Meat-based protein isn’t always an affordable option. There is nothing at all wrong with your clients getting their proteins from a plant-based diet. SA Registered Dietitian, Kelly Scholtz says: “An affordable diet in the average SA household is already very much plant-based, with small amounts of meat, chicken or fish used when possible, with beans, peas, lentils and foods like milk and eggs providing alternative and good sources of protein. For those households with more access to expensive foods, there is also likely to be more awareness of diet and nutrition trends.” Certainly as the pandemic extends and the world becomes more economically unstable, we’re likely to see more affordable options come into play.
Tips for clients
Once of the greatest things about superfoods is that they are available anywhere. You do not have to overspend or go to exclusive speciality stores to find healthy superfoods to add to your diet.
Pulses, like beans, peas, chickpeas and lentils are the perfect plant-based solution. Pulses are low fat, and high in protein and fibre, and contain iron, potassium and folate. “Teach clients how to use pulses in soups and stews, in home-made dips and snacks,” says Day.
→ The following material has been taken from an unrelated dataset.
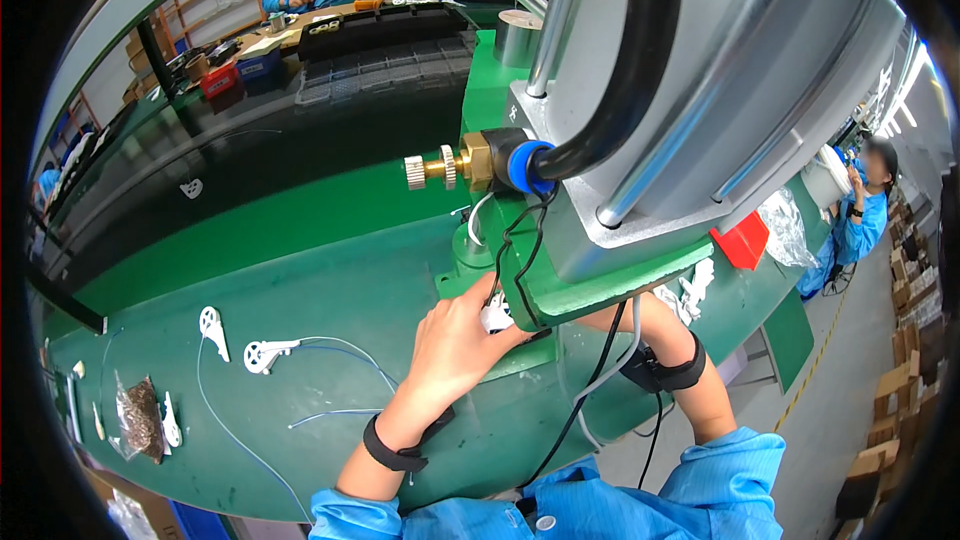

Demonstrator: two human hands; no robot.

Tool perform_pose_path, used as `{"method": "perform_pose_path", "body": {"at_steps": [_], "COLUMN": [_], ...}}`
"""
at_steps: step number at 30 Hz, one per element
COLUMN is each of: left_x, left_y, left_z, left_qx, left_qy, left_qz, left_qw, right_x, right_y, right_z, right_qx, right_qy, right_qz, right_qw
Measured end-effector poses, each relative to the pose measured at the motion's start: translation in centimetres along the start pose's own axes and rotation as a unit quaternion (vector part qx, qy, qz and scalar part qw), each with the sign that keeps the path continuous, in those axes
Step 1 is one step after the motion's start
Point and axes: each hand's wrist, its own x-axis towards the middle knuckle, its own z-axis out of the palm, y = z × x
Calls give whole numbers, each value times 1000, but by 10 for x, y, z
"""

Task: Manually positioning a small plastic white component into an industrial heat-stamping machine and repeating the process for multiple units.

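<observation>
My left hand (452, 345) is under the front of a green and grey pneumatic press (610, 260). Its thumb and fingers close around a small white plastic part (497, 316). My right hand (640, 316) reaches beneath the press's green plate, which hides its fingers. To the left on the green bench lie two white plastic pieces, one round-headed with a narrow tail (212, 328) and another with a wheel-like head (267, 355). Thin cables (345, 344) run from these across the bench. Black bands circle both my wrists.
A clear bag of small brown parts (142, 418) sits at the far left beside another white piece (172, 422). Right of the press are a red bin (742, 240) and clear plastic wrap (787, 228). A black conveyor (330, 130) runs behind. Co-workers sit beyond it and at right.
</observation>
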Motion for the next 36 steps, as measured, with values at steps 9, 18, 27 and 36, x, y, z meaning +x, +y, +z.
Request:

Any leafy green vegetable or berry in a vegetable or grocery store will provide many of the same benefits as premium-priced superfoods. Replacing as many processed foods as possible with whole foods will drastically improve health. A great, interactive way to do this, and cut budget, is to plant a vegetable garden.
While your veggie patch is growing, buy your produce in season and from local sources – like your corner vegetable shop - to ensure the highest nutrient content. Do not discount the humble apple or carrot.
In conclusion
As the world moves towards the middle of the first year of a new decade, it is crucial to remember that health is holistic and incorporates not only healthy eating and good food choices, but an overall healthy lifestyle.
As health professionals, we can guide of clients into making healthy choices – for their health and for their bank balance. Social distancing and having to cook at home means that all of us can start preparing healthy meals that are nutrient rich and don’t break the bank.
In closing, Adam Drewnowski, Director of the University of Washington's Center for Public Health Nutrition, said: "By cooking more often at home, you have a better diet at no significant cost increase, while if you go out more, you have a less healthy diet at a higher cost."